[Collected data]
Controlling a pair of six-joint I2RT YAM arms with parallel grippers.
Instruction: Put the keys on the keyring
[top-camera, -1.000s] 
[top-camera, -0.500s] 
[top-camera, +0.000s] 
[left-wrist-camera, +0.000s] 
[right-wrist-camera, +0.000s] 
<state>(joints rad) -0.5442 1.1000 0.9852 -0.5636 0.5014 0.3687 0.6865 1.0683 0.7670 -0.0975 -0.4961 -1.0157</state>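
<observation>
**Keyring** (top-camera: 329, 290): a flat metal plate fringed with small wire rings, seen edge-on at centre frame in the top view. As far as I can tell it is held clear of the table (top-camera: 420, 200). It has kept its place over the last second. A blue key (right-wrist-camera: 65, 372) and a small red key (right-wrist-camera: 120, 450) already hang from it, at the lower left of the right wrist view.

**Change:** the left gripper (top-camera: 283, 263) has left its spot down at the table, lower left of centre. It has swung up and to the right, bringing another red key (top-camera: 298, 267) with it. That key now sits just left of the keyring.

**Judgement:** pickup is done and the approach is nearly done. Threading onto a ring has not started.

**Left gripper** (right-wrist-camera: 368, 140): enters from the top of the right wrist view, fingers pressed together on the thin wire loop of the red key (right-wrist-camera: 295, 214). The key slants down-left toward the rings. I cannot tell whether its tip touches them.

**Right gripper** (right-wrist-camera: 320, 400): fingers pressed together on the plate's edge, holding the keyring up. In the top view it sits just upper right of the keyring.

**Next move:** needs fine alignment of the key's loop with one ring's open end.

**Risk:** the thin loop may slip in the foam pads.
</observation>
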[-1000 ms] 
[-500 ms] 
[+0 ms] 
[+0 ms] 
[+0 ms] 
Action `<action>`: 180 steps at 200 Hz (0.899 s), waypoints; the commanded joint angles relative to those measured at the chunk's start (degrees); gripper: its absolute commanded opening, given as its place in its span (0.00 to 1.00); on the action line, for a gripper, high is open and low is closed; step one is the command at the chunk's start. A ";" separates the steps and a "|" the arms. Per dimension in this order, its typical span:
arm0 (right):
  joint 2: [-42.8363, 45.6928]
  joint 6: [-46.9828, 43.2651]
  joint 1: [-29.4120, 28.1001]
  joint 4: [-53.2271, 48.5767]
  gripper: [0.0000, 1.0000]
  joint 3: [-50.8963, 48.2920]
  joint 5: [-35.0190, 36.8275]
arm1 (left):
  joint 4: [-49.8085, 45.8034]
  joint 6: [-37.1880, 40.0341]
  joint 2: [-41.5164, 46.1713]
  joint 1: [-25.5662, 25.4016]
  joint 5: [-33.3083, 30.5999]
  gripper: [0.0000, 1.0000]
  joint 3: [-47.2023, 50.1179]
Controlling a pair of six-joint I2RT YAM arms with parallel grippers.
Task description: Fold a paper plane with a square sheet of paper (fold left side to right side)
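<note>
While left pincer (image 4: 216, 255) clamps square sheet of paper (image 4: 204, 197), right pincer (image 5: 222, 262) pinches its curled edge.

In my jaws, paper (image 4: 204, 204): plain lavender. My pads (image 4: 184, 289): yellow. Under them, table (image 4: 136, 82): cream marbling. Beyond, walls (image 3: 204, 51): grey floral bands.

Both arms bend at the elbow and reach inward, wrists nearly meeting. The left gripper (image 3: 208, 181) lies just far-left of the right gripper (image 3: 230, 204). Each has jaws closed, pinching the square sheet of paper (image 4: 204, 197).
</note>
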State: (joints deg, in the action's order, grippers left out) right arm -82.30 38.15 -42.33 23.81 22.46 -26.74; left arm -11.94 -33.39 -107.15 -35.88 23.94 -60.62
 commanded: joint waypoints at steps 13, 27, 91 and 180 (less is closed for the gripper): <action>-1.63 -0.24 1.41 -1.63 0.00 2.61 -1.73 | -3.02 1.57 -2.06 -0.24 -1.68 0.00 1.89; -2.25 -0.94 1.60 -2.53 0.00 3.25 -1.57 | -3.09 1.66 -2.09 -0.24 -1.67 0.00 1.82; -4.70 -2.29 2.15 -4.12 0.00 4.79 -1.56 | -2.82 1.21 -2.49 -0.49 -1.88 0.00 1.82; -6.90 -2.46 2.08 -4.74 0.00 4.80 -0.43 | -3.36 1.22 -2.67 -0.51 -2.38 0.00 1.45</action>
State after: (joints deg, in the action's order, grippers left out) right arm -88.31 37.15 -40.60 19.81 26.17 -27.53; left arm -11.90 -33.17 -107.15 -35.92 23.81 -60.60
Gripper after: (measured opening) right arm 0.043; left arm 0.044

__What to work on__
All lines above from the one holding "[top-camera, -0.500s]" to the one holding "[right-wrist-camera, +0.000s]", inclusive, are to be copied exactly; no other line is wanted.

__Result for this exercise__
[top-camera, -0.500s] 
[top-camera, +0.000s] 
[left-wrist-camera, +0.000s] 
[right-wrist-camera, +0.000s] 

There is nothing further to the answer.